Iran, too, is further improving its Shahab-3 long-range ballistic missile, which has a range of more than 800 miles, Goss said.
In written testimony, Vice Adm. Lowell Jacoby, director of the Defense Intelligence Agency, said he believes Iran will continue its support for terrorism and aid for insurgents in Iraq. "Iran's long-term goal is to see the U.S. leave Iraq and the region," he said.
Speaking to the Senate Foreign Relations Committee, Secretary of State Condoleezza Rice blamed Syria for having undermined stability in neighboring Lebanon. On Monday, a massive car bomb explosion in downtown Beirut killed former Lebanese Prime Minister Rafik Hariri.

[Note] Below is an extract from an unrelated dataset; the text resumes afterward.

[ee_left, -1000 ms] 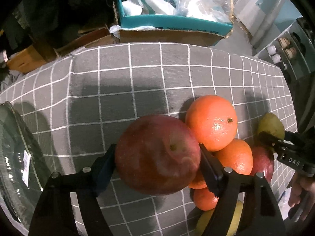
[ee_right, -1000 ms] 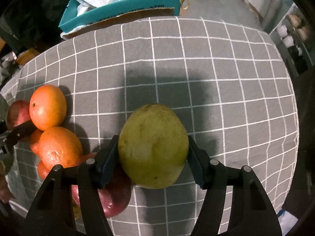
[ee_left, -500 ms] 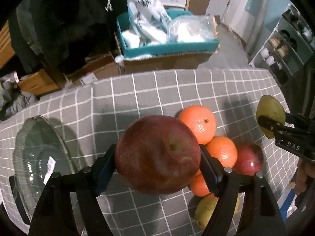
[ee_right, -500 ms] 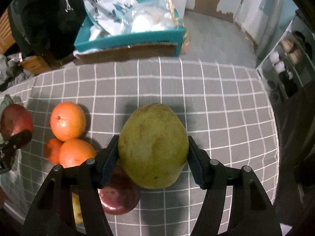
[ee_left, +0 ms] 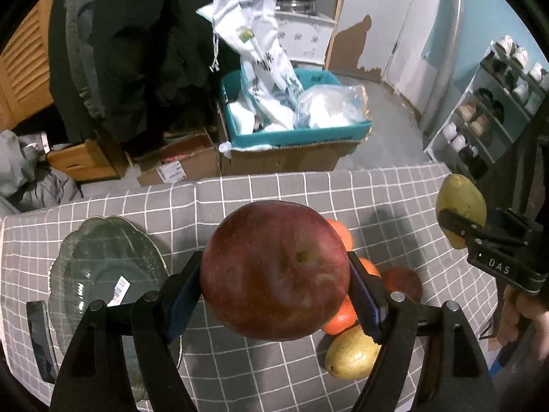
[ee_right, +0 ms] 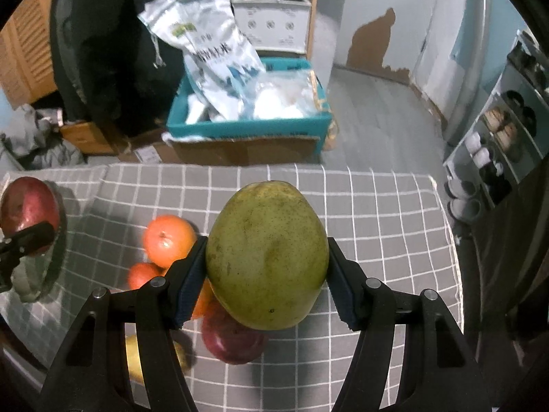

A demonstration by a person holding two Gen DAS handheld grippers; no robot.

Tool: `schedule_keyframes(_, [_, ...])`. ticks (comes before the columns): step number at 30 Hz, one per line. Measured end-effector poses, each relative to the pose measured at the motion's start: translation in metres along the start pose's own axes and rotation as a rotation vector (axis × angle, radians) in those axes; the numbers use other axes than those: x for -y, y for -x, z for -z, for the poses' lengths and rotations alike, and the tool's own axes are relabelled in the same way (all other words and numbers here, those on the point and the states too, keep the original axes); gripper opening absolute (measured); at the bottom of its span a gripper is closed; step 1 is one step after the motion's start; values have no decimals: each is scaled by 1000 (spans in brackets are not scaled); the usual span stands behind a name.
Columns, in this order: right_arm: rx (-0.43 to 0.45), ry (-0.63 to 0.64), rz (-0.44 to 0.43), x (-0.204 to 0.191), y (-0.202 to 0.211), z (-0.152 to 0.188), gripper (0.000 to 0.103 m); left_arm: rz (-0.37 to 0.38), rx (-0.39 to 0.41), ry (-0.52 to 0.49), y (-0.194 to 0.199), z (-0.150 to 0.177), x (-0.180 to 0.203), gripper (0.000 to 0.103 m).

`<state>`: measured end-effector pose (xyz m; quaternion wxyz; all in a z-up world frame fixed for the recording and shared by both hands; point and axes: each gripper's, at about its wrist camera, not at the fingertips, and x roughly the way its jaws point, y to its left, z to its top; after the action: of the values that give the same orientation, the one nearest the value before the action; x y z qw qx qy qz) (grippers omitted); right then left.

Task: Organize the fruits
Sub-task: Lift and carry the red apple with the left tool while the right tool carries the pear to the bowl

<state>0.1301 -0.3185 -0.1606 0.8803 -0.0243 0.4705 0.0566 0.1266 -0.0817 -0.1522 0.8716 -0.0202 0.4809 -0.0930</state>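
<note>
Left gripper [ee_left: 274, 288] clamps red apple [ee_left: 274, 288], right gripper [ee_right: 267, 255] clamps green pear [ee_right: 267, 255], both hiding much of the fruit pile [ee_right: 164, 243]; checked cloth [ee_right: 377, 213] bare at right

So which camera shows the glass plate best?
The left wrist view. There the glass plate lies on the checked cloth, left of the red apple held in the left tool, with its wavy rim and a sticker showing. The right wrist view catches only a dim sliver at its left edge.

Past my checked cloth [ee_left: 103, 206] sits a teal box [ee_left: 295, 134] of white bags [ee_left: 264, 65]; shoe rack [ee_left: 494, 103] right, cardboard boxes [ee_left: 171, 168] left.
</note>
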Motion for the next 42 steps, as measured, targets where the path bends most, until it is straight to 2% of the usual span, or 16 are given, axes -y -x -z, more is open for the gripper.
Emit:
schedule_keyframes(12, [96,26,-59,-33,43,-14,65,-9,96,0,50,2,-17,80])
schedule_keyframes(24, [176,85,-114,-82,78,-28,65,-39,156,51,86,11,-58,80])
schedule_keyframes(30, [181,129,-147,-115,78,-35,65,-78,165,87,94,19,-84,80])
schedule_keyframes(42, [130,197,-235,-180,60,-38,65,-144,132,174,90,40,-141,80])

"The Syrians (have) a special responsibility for the kind of destabilization that happened there, that this sort of thing could happen," said Rice, who also blamed Syria for contributing to the insurgency in Iraq and endangering U.S. forces.
Rumsfeld cited U.S. success in building a 90-nation anti-terror coalition, but cautioned: "It isn't over. It's going to take a while. It is a very serious business we're in."